JUSTICE O'CONNOR, dissenting.
Citing "practical considerations," the Court today decides to jettison a rule of venerable application and adopt instead one "simple, broad characterization of all § 1983 claims." Ante at 471 U. S. 272. Characterization of § 1983 claims is, I agree, a matter of federal law. But I see no justification, given our longstanding interpretation of 42 U.S.C. § 1988 and Congress' awareness of it, for abandoning the rule that courts must identify and apply the statute of limitations of the state claim most closely analogous to the particular § 1983 claim. In declaring that all § 1983 claims, regardless of differences in their essential characteristics, shall be considered most closely analogous to one narrow class of tort, the Court, though purporting to conform to the letter of § 1988, abandons the policies § 1988 embodies. I respectfully dissent.
I
The rule that a federal court adjudicating rights under § 1983 will adopt the state statute of limitations of the most closely analogous state law claim traces its lineage to M'Cluny v. Silliman, 3 Pet. 270 (1830), Campbell v. Haverhill, 155 U. S. 610 (1895), and O'Sullivan v. Felix, 233 U. S. 318 (1914). These opinions held that, where "Congress… could have, by specific provision, prescribed a limitation, but no specific provision [was] adduced," O'Sullivan v. Felix, supra,at233 U. S. 322, "Congress… intended to subject such action to the general laws of the State applicable to actions of a similar nature" and "intended that the remedy should be enforced in the manner common to like actions within the same jurisdiction,"Campbell v. Haverhill, supra,at155 U. S. 616. With respect to the borrowing of state law in § 1983 claims, Congress explicitly provided that, absent a suitable federal law provision,
the common law, as modified and changed by the constitution and statutes of the State wherein the court having jurisdiction… is held… shall be extended to and govern the said courts in the trial and disposition of the cause.
42 U.S.C. § 1988. This Court has consistently interpreted § 1988 as instructing that the rule applicable to the analogous state claim shall furnish the rule of decision "so far as the same is not inconsistent with the Constitution and the laws of the United States." Ibid.

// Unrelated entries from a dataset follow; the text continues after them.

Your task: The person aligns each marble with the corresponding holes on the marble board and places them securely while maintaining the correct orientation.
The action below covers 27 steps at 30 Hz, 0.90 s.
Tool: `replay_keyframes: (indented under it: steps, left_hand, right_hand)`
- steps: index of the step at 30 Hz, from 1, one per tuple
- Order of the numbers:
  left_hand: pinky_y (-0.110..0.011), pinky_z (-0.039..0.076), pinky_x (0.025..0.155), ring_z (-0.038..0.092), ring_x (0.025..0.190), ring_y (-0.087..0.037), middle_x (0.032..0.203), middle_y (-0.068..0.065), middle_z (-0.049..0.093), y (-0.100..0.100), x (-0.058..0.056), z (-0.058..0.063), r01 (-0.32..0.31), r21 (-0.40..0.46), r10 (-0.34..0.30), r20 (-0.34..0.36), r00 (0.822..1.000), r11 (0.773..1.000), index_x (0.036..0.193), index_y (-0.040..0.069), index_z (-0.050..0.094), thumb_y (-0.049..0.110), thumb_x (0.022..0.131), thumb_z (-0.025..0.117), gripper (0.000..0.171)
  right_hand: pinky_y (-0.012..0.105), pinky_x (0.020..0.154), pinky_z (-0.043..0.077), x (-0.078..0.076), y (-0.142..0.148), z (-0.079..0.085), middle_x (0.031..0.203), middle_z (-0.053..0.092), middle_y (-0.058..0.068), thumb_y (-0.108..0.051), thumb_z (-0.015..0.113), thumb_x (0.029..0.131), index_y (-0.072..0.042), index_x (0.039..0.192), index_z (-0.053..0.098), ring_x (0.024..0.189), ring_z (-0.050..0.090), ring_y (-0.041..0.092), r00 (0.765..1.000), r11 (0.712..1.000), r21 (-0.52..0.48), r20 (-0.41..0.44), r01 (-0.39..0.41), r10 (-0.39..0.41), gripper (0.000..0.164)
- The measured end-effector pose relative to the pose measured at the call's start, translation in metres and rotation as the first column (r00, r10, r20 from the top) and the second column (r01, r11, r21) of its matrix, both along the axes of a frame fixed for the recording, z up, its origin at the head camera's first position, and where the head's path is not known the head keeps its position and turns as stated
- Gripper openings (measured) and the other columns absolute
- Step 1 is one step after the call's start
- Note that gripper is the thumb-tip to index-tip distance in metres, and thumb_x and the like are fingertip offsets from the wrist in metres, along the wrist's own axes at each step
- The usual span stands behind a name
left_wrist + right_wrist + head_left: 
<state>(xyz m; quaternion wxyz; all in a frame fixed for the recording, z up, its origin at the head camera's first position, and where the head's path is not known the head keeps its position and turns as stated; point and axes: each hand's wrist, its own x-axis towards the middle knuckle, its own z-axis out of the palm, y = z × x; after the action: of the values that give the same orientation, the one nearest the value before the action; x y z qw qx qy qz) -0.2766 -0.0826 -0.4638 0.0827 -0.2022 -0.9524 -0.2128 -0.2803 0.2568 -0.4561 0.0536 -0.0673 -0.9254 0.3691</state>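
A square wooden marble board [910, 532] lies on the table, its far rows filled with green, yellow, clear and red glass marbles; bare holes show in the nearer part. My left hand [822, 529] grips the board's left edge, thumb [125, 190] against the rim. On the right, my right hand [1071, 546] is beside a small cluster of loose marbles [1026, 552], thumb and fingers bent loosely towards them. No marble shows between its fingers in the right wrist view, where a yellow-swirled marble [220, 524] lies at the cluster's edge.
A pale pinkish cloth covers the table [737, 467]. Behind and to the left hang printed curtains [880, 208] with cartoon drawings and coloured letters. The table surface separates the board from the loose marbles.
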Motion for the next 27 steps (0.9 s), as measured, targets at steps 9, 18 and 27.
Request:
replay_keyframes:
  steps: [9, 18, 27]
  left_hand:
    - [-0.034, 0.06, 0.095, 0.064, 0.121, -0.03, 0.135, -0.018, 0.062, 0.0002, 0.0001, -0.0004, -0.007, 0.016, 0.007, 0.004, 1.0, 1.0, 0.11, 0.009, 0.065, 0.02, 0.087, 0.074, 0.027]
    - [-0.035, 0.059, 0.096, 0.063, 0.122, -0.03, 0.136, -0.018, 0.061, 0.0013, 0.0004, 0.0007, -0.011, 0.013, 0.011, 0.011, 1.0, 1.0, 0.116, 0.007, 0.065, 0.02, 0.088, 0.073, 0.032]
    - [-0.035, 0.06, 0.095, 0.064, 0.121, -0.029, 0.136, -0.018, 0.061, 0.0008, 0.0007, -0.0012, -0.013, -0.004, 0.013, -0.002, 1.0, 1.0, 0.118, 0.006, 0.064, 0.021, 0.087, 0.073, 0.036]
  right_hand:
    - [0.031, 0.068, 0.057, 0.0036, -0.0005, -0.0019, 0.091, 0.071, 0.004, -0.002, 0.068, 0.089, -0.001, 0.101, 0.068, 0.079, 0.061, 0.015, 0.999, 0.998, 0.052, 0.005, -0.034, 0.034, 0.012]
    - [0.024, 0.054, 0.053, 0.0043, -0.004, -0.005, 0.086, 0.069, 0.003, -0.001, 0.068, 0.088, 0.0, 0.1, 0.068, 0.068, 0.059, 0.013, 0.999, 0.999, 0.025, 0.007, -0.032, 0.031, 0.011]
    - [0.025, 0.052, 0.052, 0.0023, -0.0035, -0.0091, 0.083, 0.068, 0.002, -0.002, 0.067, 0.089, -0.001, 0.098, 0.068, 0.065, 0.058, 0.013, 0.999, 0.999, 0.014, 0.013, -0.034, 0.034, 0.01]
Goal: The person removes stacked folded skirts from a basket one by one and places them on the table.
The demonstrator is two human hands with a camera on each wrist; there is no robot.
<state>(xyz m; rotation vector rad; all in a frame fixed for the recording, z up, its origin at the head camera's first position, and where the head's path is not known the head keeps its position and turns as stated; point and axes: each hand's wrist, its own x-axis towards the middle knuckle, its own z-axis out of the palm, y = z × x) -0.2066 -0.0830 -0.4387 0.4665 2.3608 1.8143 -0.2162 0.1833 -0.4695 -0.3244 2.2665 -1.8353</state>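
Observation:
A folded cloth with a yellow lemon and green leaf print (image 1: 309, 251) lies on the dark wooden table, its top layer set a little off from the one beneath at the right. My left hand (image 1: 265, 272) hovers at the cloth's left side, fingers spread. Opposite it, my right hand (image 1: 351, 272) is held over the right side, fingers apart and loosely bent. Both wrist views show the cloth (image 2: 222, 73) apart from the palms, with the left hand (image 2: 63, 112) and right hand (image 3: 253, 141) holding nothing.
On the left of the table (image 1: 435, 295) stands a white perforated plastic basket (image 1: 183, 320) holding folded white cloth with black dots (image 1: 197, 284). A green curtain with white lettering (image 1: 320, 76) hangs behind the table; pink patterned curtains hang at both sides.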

See, e.g., Board of Regents v. Tomanio, 446 U. S. 478 (1980); Robertson v. Wegmann, 436 U. S. 584 (1978); Johnson v. Railway Express Agency, Inc., 421 U. S. 454 (1975). Cf. Auto Workers v. Hoosier Cardinal Corp., 383 U. S. 696 (1966).
In Johnson v. Railway Express Agency, supra, the Court described the policies behind Congress' decision to borrow the most appropriate state limitations period:
Although any statute of limitations is necessarily arbitrary, the length of the period allowed for instituting suit inevitably reflects a value judgment concerning the point at which the interests in favor of protecting valid claims are outweighed by the interests in prohibiting prosecution of stale ones…. In borrowing a state period of limitation for application to a federal cause of action, a federal court is relying on the State's wisdom in setting a limit… on the prosecution of a closely analogous claim.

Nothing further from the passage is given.